Local officers assist in Siskiyou County meth bust
Officers arrested 16 people during the operation in the town of 850 people. The suspects face various charges related to the sales or possession of methamphetamine. Child and Family Protective Services also took five children, age 4 to 15, into custody.
The operation came as a result of an undercover investigation conducted by the Siskiyou Countywide Interagency Narcotics Task Force. Lassen County Assistant Sheriff Dean Growdon said the Siskiyou NTF spent months conducting undercover drug purchases and had already developed a lot of evidence to support drug sales charges.
Growdon said the NTF agents wanted to serve all the search warrants at once in order to collect physical evidence such as packaging materials and scales, which the officers did collect during the searches.
One Siskiyou NTF agent said the task force didn’t want any of the suspects slipping through the dragnet, according to the Siskiyou Daily News.
The Daily News said Siskiyou NTF started the investigation in the early fall of 2007 after complaints from several Dorris residents and city government officials about methamphetamine use and trafficking.
“I can say now that we’re getting our town back,” the Daily News quoted Dorris Police Comissioner Anita Stevenson.
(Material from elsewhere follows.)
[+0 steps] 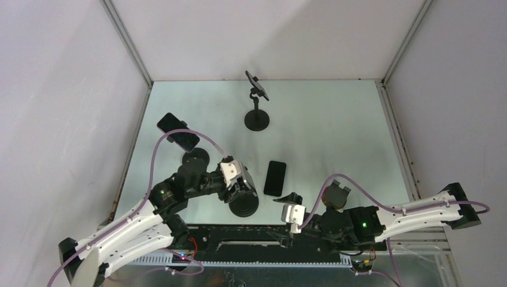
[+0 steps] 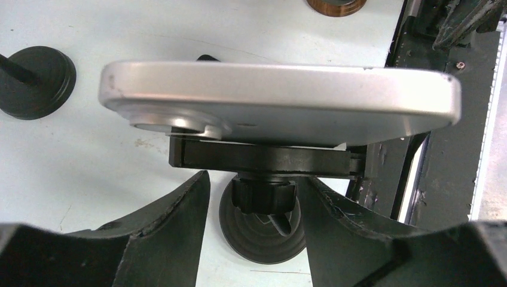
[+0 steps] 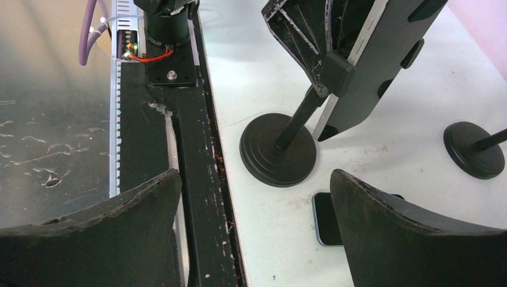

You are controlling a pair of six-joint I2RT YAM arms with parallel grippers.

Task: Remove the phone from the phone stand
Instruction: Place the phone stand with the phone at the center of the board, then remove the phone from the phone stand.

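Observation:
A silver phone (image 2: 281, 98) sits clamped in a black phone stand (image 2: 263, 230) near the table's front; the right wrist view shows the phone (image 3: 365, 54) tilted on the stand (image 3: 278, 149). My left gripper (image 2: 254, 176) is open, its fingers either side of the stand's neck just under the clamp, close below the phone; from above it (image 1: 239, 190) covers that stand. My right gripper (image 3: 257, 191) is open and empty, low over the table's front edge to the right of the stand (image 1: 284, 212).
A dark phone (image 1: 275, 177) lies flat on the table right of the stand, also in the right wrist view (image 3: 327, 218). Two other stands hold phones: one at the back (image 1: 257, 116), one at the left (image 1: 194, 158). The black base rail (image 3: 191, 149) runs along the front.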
One of those arrested was the daughter of Dorris City Councilwoman and Mayor pro tem Liz Clontz, who stopped by the command post to thank the officers who took part in the drug bust, according to the Daily News. Clontz had previously complained that nothing was being done about the city’s drug problem.
Meth enforcement grant
Officers from Modoc, Plumas and Trinity County also participated in the drug bust. All five counties participated as members of the northernmost California Multi-jurisdictional Methamphetamine Enforcement Team in the state.
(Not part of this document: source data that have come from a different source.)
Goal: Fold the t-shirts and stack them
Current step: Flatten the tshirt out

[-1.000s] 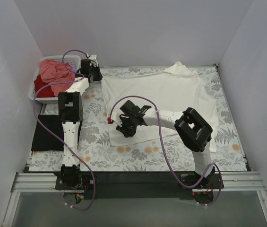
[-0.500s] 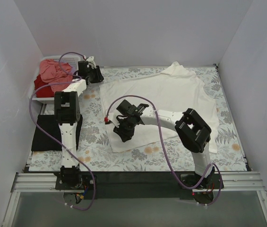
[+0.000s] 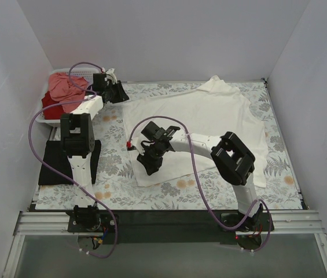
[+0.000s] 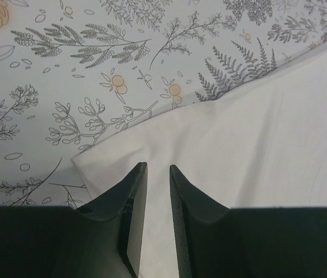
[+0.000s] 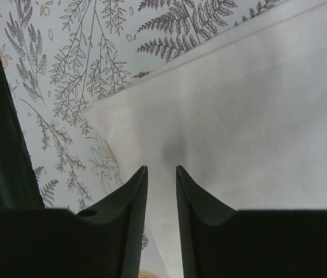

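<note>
Nearest, at the left of the tabletop, a black cloth t-shirt [image 3: 52,165] is seen lying folded flat on the floral-patterned grey and orange tablecloth [image 3: 117,191], partly hidden behind the left arm. Further in, the right hand [image 5: 160,169] is lowered over the near left corner of a cream-white short-sleeved cloth t-shirt [image 3: 209,119]. Its fingers are held a little apart, and nothing is seen clamped between them. The cream-white t-shirt is spread out across the middle and right of the tablecloth. At its far left corner the left hand [image 4: 157,166] is poised just above the hem, its fingers likewise parted by a narrow gap, with flat cloth visible below. Farthest, in the left corner, a white plastic lattice basket [image 3: 43,117] is found, in which a salmon-pink t-shirt [image 3: 65,86] is heaped over a dark red t-shirt [image 3: 48,101].
</note>
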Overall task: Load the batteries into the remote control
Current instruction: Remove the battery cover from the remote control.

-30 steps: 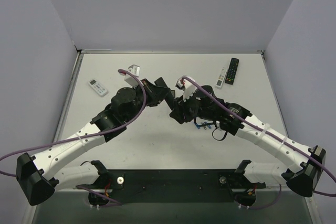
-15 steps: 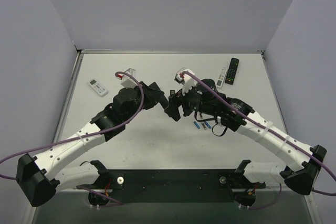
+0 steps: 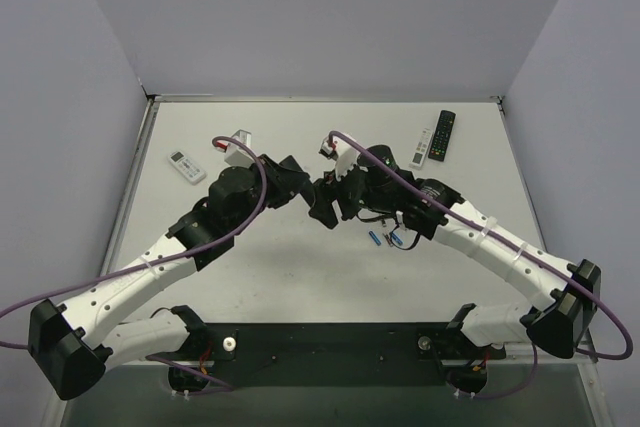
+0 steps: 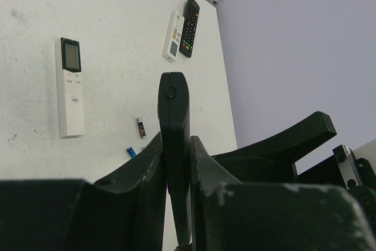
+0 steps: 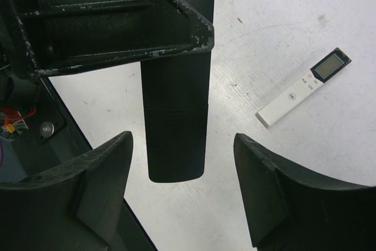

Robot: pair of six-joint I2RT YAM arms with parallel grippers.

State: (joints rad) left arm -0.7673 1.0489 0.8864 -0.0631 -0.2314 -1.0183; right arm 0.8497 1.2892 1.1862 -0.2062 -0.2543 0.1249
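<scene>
Left tool (image 4: 175,148) around black remote (image 4: 173,101)

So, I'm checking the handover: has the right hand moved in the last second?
Yes. The right hand has shifted left, away from the black remote lying at the far right.

- A robotics lab cell: a bare white worktop (image 3: 300,277) boxed in by plain pale walls (image 3: 330,17) behind and on both sides.
- A left arm (image 3: 130,282) and right arm (image 3: 500,247) bolted at the worktop's near edge, purple cables (image 3: 80,284) trailing loose.
- On the worktop, only test props: remotes (image 3: 187,166), small batteries (image 3: 376,238).
</scene>
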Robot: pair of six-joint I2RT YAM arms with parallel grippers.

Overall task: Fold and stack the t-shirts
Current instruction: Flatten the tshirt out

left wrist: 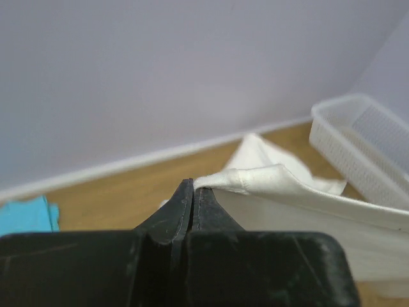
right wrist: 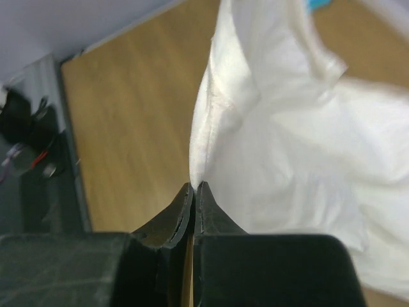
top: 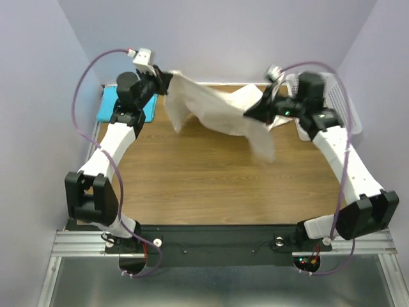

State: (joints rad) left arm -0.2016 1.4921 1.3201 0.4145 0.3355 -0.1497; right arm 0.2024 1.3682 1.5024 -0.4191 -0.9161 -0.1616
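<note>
The cream-white t-shirt [top: 211, 110] hangs stretched in the air between both arms, above the far half of the wooden table [top: 211, 179]. My left gripper [top: 167, 82] is shut on a hemmed edge of the shirt [left wrist: 268, 179] at its left end; the jaws [left wrist: 193, 187] pinch the cloth at their tips. At the shirt's right end my right gripper [top: 259, 110] is shut on another edge [right wrist: 211, 128], its tips [right wrist: 195, 188] pressed together on the fabric. The turquoise-blue t-shirt [top: 112, 105] lies at the table's far left, partly hidden behind the left arm, and shows as a blue corner [left wrist: 25, 214].
A white plastic mesh basket [top: 339, 102] stands at the far right of the table, behind the right arm, its wall [left wrist: 364, 147] near the shirt. Purple walls close in the far side and both flanks. Cables loop above each arm.
</note>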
When the Lassen County Board of Supervisors approved a Cal-MMET grant in June 2007, Sheriff Steve Warren said five north state sheriffs applied through the Governor’s Office of Emergency Services
The $1 million grant provided up to $210,000 for Lassen County “for the sole purpose of getting methamphetamine off streets,” Warren said.
The grant allowed the sheriff to assign an additional staff member to Lassen County Narcotics Task Force. The team also agreed to cooperate on meth-enforcement cases.
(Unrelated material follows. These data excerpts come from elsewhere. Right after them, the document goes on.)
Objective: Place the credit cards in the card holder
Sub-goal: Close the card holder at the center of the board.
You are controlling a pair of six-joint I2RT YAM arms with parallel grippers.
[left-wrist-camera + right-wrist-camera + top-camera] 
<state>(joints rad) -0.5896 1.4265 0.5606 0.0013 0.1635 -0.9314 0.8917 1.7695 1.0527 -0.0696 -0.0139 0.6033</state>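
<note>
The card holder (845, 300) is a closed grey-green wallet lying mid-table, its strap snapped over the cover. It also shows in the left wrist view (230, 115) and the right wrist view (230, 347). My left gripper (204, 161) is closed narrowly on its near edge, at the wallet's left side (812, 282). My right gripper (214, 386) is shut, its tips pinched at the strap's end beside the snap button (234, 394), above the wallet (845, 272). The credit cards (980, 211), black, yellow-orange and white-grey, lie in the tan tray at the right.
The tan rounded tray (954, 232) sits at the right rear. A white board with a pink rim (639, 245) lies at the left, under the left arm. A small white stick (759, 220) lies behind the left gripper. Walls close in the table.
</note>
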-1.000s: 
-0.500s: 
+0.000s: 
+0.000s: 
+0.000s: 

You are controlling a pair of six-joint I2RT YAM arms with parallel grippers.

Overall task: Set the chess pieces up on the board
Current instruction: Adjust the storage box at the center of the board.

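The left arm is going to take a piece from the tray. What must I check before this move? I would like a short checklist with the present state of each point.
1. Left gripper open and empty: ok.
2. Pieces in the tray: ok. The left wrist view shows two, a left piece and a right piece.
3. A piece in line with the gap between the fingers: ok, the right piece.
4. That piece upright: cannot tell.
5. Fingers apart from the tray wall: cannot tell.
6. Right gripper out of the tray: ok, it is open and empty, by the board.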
Former Sheriff Ron Jarrell originally signed a memorandum of understanding for multi-jurisdictional methamphetamine enforcement in 2001.
“But all the money and all the enforcement took place down in the valley,” Warren told the board in June.
The sheriff said he wasn’t sure if the valley emphasis was an oversight, how the program was developed or if people didn’t believe the northern counties had a methamphetamine problem.
“Clearly we do (have a methamphetamine problem),” Warren said.